Understand Enshrouded Resource Usage
Enshrouded dedicated servers are memory-intensive — the game loads terrain, voxel data, and entity states for all active zones into RAM. A server with 2 to 4 players in the same area uses 6 to 8 GB. When players spread across the map, each occupied zone adds to the memory footprint. This is why the Gamer plan (8 GB minimum) is the recommended baseline.
Monitor Server Metrics
Open your server panel in the MANAfuel dashboard. The real-time metrics show CPU usage, memory consumption, and network I/O. Watch the memory graph during peak play sessions — if it consistently exceeds 85% of your plan allocation, consider upgrading. Bob monitors these metrics continuously and alerts you before memory pressure causes server instability.
Manage Player Distribution
The biggest performance factor is how many zones the server simulates simultaneously.

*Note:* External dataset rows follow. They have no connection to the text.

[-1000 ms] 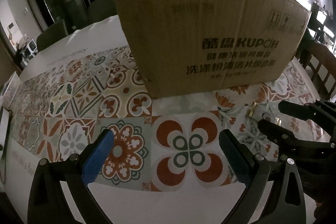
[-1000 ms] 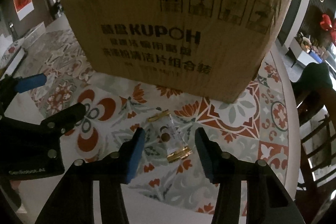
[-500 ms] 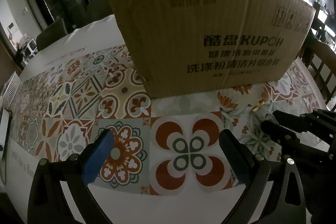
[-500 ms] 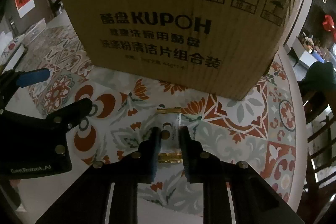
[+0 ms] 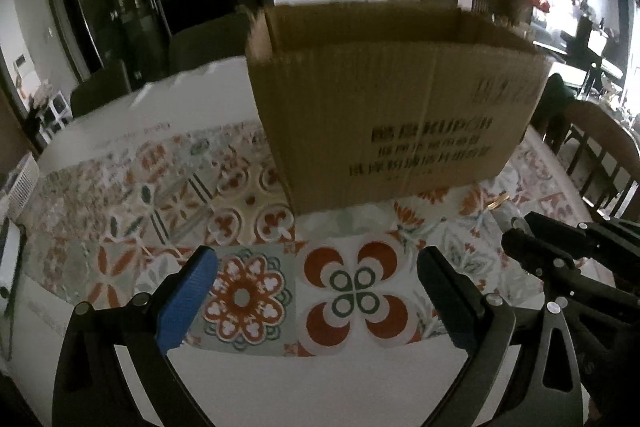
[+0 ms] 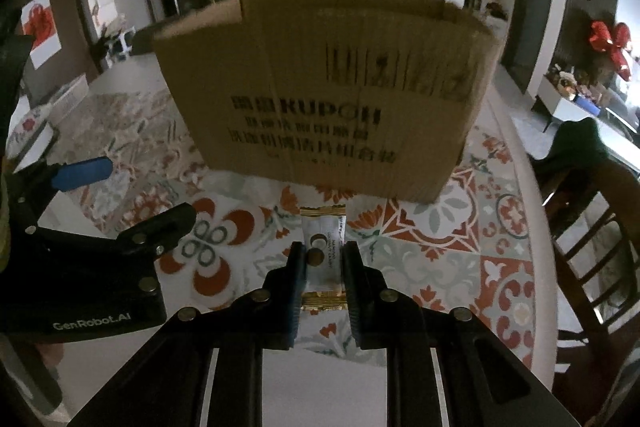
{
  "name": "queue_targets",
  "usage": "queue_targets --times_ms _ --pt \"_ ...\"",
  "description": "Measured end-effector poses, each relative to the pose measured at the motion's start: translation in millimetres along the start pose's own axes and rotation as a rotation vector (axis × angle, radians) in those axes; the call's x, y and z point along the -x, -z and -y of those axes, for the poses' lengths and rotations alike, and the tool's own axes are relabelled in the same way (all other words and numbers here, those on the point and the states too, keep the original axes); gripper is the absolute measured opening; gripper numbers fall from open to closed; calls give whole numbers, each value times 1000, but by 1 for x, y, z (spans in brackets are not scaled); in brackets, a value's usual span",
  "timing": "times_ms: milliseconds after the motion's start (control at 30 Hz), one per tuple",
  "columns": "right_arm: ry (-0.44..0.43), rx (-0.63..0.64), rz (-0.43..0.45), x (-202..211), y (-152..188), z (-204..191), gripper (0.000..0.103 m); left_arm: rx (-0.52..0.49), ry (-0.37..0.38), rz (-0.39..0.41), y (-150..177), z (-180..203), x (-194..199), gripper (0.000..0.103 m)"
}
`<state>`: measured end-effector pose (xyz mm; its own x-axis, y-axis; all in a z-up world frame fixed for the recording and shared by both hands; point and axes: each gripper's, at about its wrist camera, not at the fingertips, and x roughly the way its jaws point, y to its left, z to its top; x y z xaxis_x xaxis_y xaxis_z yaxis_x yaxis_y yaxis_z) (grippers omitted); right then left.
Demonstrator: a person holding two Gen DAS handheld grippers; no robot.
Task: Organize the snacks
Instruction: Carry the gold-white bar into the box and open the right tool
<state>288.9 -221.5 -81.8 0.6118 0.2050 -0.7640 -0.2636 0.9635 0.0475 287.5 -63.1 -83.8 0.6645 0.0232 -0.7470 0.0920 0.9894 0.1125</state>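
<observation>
A small white snack packet [image 6: 323, 247] with gold crimped ends sits between the pads of my right gripper [image 6: 323, 255], which is shut on it and holds it just above the patterned tablecloth. Behind it stands an open brown cardboard box [image 6: 332, 95] with black print. In the left wrist view the same cardboard box [image 5: 392, 107] fills the middle, and my left gripper [image 5: 316, 267] stands open with its blue pads wide apart and nothing between them. The right gripper [image 5: 516, 231] shows at that view's right edge, with a gold end of the packet [image 5: 496, 203] poking out.
The round table [image 5: 120, 311] wears a tiled floral cloth with a white border. Wooden chairs [image 6: 592, 227] stand close on the right. A white slatted item [image 5: 22, 183] lies at the table's left edge. Dark cabinets and a red bow fill the room behind.
The right gripper closed on the snack packet and lifted it off the cloth. Both grippers rose, so the box's open top now shows. The left gripper stayed open.
</observation>
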Motion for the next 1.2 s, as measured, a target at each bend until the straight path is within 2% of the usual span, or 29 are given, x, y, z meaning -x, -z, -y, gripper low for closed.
queue_targets --times_ms 267,533,800,1200 --pt "9 -53 98 38 -9 -4 20 -12 44 103 -17 -8 43 102" --pt "17 -96 208 71 -32 -4 20 -22 35 213 -42 -18 74 102" --pt "38 -91 279 80 -66 -4 20 -25 5 275 -71 -30 75 102" --pt "49 -92 299 57 -116 10 20 8 -18 304 -102 -42 54 103"
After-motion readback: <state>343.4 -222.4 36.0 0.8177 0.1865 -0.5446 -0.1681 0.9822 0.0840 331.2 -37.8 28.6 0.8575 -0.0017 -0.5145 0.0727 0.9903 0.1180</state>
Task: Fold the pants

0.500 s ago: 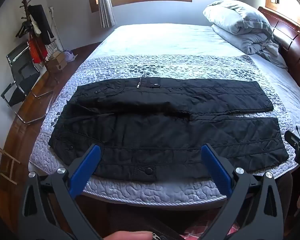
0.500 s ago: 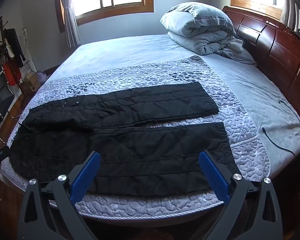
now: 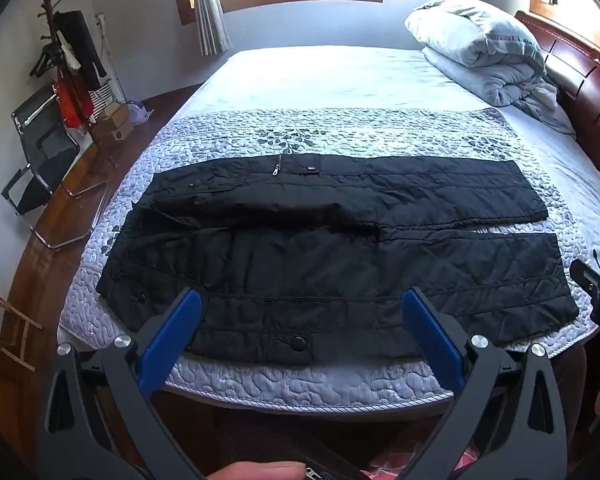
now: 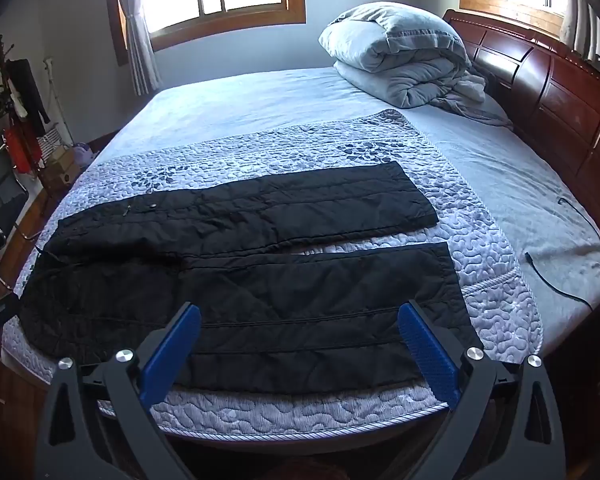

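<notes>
Black quilted pants lie flat across the patterned quilt on the bed, waist to the left, both legs spread apart toward the right. They also show in the right wrist view. My left gripper is open and empty, hovering above the near edge of the pants by the waist. My right gripper is open and empty above the near leg. The right gripper's tip shows at the right edge of the left wrist view.
A folded grey duvet lies at the head of the bed beside the wooden headboard. A black cable lies on the sheet at right. A chair and coat rack stand left of the bed.
Both grippers have shifted very slightly; the pants have not moved.
</notes>
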The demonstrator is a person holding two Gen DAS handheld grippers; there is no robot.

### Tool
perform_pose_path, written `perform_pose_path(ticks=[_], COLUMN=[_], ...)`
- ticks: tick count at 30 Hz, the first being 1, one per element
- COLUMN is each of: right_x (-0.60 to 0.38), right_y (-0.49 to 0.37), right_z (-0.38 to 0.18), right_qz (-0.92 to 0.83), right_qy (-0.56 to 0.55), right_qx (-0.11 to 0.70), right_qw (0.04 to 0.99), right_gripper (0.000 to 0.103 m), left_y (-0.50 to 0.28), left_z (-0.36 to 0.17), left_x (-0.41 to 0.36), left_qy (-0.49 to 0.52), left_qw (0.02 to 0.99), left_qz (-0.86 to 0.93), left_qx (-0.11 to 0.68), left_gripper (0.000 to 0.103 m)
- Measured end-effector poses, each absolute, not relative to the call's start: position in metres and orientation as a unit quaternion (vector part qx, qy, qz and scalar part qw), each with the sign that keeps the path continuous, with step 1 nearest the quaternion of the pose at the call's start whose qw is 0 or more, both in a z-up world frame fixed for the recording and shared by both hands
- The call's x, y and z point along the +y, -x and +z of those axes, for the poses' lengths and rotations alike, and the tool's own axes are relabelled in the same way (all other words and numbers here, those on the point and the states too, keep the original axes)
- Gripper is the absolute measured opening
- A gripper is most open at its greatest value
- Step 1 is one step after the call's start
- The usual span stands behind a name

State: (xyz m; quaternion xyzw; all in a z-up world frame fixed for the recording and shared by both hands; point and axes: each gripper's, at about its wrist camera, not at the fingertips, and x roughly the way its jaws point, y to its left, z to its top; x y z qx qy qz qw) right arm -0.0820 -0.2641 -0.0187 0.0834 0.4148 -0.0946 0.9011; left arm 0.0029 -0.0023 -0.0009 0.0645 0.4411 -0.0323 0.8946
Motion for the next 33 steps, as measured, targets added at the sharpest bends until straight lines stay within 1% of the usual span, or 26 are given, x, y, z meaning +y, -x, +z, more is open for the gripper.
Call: perform_pose_path(ticks=[33], right_x=[-0.272], right_y=[0.061], right_z=[-0.027], right_qz=[-0.090], right_qy=[-0.088], right_qx=[0.424], right_qw=[0.897], right_gripper=[0.099], left_y=[-0.028], left_z=[-0.002], left_x=[-0.008], left_qy=[-0.068], left_qw=[0.893], left_qz=[-0.032], left_qx=[0.443], left_gripper=[0.100])
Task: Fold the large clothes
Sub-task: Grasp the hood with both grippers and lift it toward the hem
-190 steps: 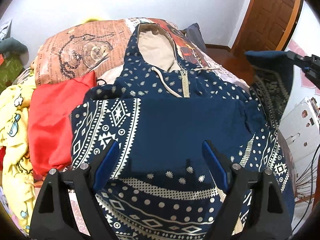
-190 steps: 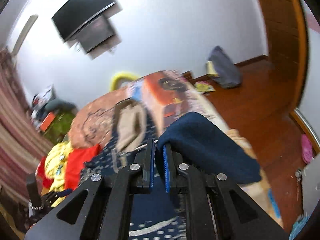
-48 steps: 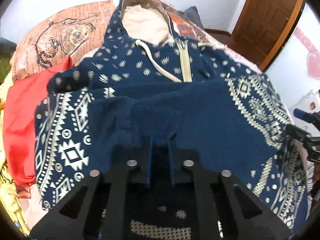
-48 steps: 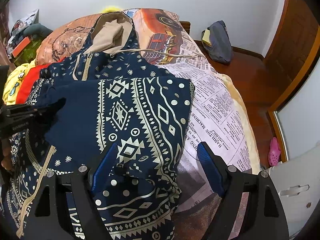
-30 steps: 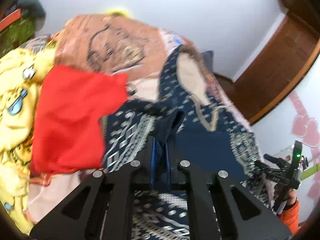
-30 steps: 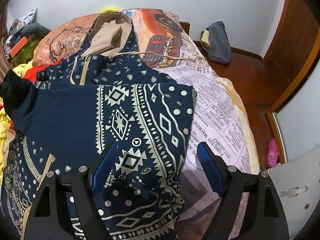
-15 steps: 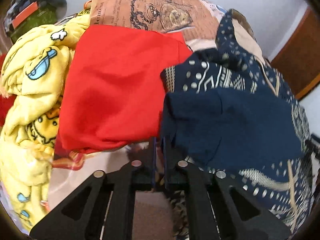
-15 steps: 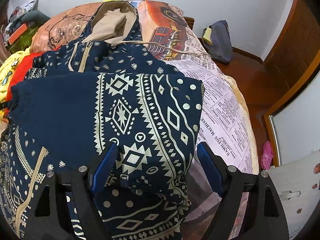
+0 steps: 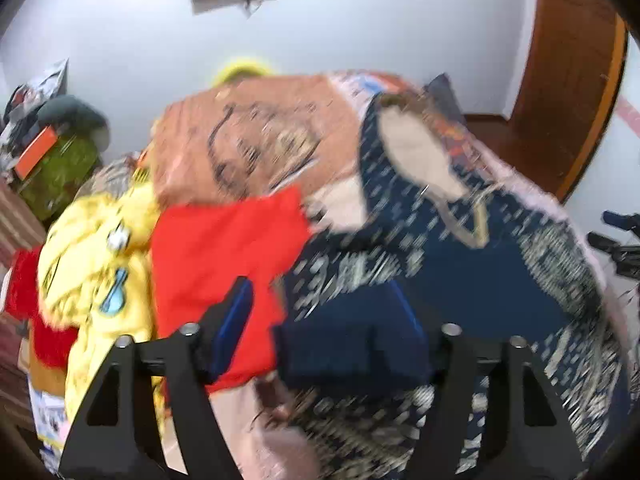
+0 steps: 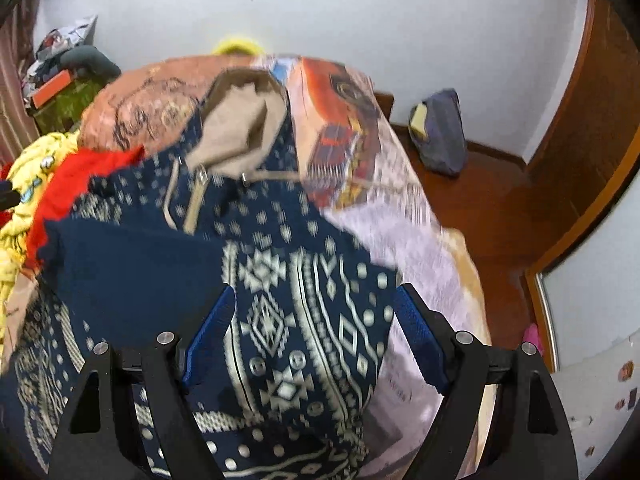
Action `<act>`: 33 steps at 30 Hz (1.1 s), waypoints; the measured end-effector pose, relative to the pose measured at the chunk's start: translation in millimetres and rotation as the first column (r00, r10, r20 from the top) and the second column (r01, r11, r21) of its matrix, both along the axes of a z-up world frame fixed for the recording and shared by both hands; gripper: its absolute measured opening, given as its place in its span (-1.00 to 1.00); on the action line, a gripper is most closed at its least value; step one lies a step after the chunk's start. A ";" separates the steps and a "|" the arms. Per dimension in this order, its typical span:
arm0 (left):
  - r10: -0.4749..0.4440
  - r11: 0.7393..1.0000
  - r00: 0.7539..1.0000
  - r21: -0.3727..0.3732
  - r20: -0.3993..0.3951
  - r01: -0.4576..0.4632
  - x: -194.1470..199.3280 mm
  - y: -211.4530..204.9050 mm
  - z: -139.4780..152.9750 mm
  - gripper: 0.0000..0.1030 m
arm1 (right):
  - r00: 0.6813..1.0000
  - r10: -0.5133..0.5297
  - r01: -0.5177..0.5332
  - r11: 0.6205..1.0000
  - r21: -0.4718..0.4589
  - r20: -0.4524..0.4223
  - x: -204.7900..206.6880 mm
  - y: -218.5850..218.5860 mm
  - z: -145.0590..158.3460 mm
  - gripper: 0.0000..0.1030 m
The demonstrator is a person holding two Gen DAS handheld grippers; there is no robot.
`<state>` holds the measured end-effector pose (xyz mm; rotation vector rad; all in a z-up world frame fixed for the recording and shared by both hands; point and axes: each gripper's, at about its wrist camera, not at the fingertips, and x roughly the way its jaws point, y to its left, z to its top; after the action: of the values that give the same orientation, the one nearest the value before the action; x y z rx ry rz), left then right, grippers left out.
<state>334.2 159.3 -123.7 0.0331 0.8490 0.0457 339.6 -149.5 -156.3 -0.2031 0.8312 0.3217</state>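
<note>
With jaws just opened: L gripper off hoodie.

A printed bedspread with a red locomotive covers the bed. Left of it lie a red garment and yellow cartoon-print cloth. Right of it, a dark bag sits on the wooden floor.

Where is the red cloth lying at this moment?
The red cloth lies on the bed at the left of the left wrist view, between the yellow printed garment and the navy patterned hoodie, whose left edge it touches.
</note>
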 end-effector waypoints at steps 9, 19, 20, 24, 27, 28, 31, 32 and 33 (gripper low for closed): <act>-0.061 0.997 0.998 -0.048 0.022 0.062 89.6 -45.4 17.1 0.67 | 0.998 0.051 -0.054 0.997 0.060 0.048 53.3 25.1 23.8 0.54; -0.020 0.985 0.985 -0.174 -0.169 -0.010 200.6 -43.0 -53.8 0.67 | 0.987 0.066 -0.046 0.990 0.136 -0.148 151.2 62.1 -19.8 0.54; -0.014 0.984 0.983 -0.178 -0.185 -0.019 208.0 -40.5 -61.8 0.67 | 0.983 0.063 -0.040 0.990 0.137 -0.170 158.8 64.9 -26.5 0.54; 0.024 0.980 0.970 -0.186 -0.244 -0.070 236.9 -36.0 -92.1 0.67 | 0.959 0.048 -0.005 0.988 0.152 -0.280 194.0 75.4 -60.3 0.54; 0.021 0.966 0.958 -0.242 -0.285 -0.093 252.9 -32.8 -111.6 0.67 | 0.939 0.032 0.024 0.987 0.158 -0.343 214.2 81.5 -83.5 0.54; 0.012 0.962 0.955 -0.258 -0.298 -0.092 257.3 -32.8 -116.7 0.67 | 0.934 0.027 0.026 0.989 0.142 -0.357 219.0 83.8 -89.1 0.54; 0.032 0.959 0.947 -0.257 -0.319 -0.119 268.2 -33.7 -131.3 0.67 | 0.929 -0.003 0.045 0.993 0.105 -0.369 229.0 86.5 -103.2 0.53; 0.037 0.953 0.948 -0.274 -0.316 -0.129 269.4 -32.2 -133.5 0.66 | 0.930 -0.005 0.051 0.992 0.116 -0.367 230.4 85.7 -104.8 0.51; 0.045 0.945 0.948 -0.296 -0.314 -0.143 270.2 -30.0 -134.9 0.58 | 0.930 -0.006 0.060 0.989 0.134 -0.367 231.4 83.8 -106.0 0.43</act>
<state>604.5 129.4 -258.6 -0.3103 1.1585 -0.0059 571.0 -65.7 -262.3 0.0085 1.1750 0.3928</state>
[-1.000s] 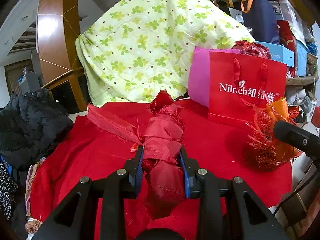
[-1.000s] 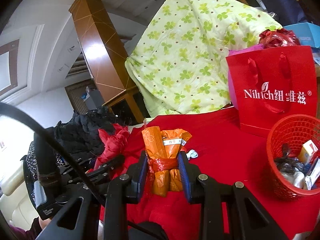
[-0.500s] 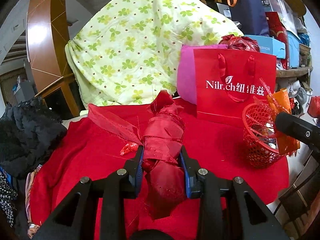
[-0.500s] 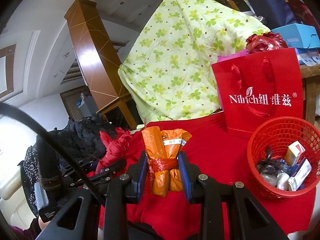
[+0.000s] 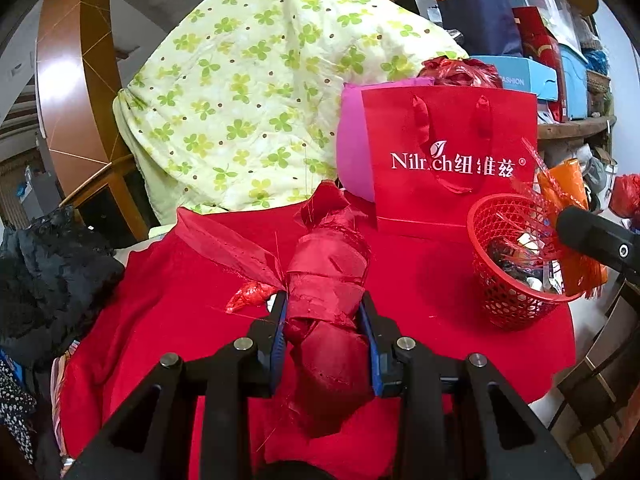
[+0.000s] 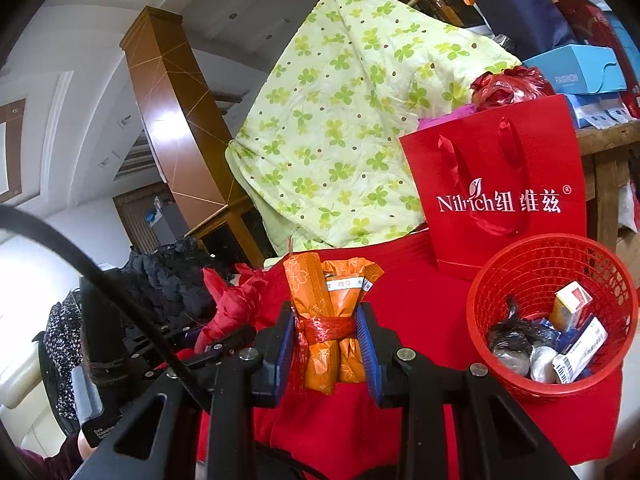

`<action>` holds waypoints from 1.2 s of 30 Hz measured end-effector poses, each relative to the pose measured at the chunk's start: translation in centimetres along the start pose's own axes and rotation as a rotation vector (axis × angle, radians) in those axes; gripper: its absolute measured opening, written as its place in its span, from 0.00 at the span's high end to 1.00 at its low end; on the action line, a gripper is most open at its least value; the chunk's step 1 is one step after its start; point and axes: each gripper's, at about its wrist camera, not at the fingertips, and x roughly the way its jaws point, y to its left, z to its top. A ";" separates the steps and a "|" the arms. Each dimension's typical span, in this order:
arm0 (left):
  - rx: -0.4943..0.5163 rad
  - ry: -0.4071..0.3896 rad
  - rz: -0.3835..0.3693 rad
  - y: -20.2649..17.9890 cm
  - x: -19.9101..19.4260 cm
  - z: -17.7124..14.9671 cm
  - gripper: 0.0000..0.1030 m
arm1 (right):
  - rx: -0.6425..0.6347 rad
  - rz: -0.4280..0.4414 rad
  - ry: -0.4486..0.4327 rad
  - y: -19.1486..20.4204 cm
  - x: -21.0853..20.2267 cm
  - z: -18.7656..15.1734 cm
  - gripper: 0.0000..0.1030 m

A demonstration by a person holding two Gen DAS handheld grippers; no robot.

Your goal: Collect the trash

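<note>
Red cloth covers the tabletop (image 5: 168, 312) in both views. In the left wrist view, the left tongs (image 5: 325, 334) sit at lower centre, closed on a bundle of red fabric (image 5: 328, 280); both blue pads press its sides, and the bundle sticks up and out past the fingertips, with a loose flap trailing toward the left of the frame. A small crumpled red wrapper (image 5: 250, 296) lies on the cloth just left of the left pad.

In the right wrist view, the right tongs (image 6: 326, 344) at lower centre are nearly shut, clamped on a bundle of orange packets (image 6: 326, 304) tied round the middle with a red plastic strip. The packets stand roughly upright between the pads, above the cloth.

The red mesh basket (image 6: 600, 256) stands on the tabletop at the lower right of the right wrist view, to the right of the held packets and apart from them. It already holds small boxes, a dark crumpled bag and pale wads. In the left wrist view the same basket (image 5: 496, 304) is at the right edge, with the orange packets and part of the right tongs showing above its rim.

Behind the basket stands a red paper bag (image 6: 500, 168) with white lettering, and behind that a green clover-print quilt (image 5: 248, 92) fills the upper middle. Dark clothing (image 5: 44, 264) is heaped at the left edge.
</note>
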 end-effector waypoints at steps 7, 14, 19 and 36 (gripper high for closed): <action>0.020 0.002 -0.008 -1.1 0.1 0.4 0.66 | 0.010 -0.010 -0.011 -0.6 -0.8 0.1 0.69; 0.044 0.002 -0.022 -2.3 0.2 0.7 0.66 | 0.026 -0.028 -0.029 -1.4 -1.9 0.3 0.69; 0.063 0.002 -0.035 -3.4 0.2 1.0 0.66 | 0.038 -0.044 -0.039 -2.3 -2.5 0.5 0.69; 0.114 0.013 -0.074 -6.4 0.4 1.3 0.66 | 0.085 -0.079 -0.061 -5.0 -4.3 0.5 0.69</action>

Four players in one zone costs less than four players in four separate zones. For larger groups, coordinate exploration — travel together when possible and avoid spreading across the entire map. This is a game architecture constraint, not a server limitation.
Schedule Regular Restarts
Enshrouded servers benefit from periodic restarts every 12 to 24 hours. The voxel engine accumulates terrain modification data in memory over time. A restart clears this accumulated state and writes it to disk, freeing memory. Warn players 5 minutes before a restart using your community Discord or the server name as a notification channel.
Choose the Right Plan
For 2 to 4 players in co-op, the Gamer plan (8 GB) provides consistent performance. For 8 to 12 players, the Creator plan gives 16 GB of headroom for multi-zone simulation. For 12 to 16 players with extensive world modification, check the RAM add-on options available post-signup. Bob surfaces plan upgrade recommendations when your server consistently operates near capacity.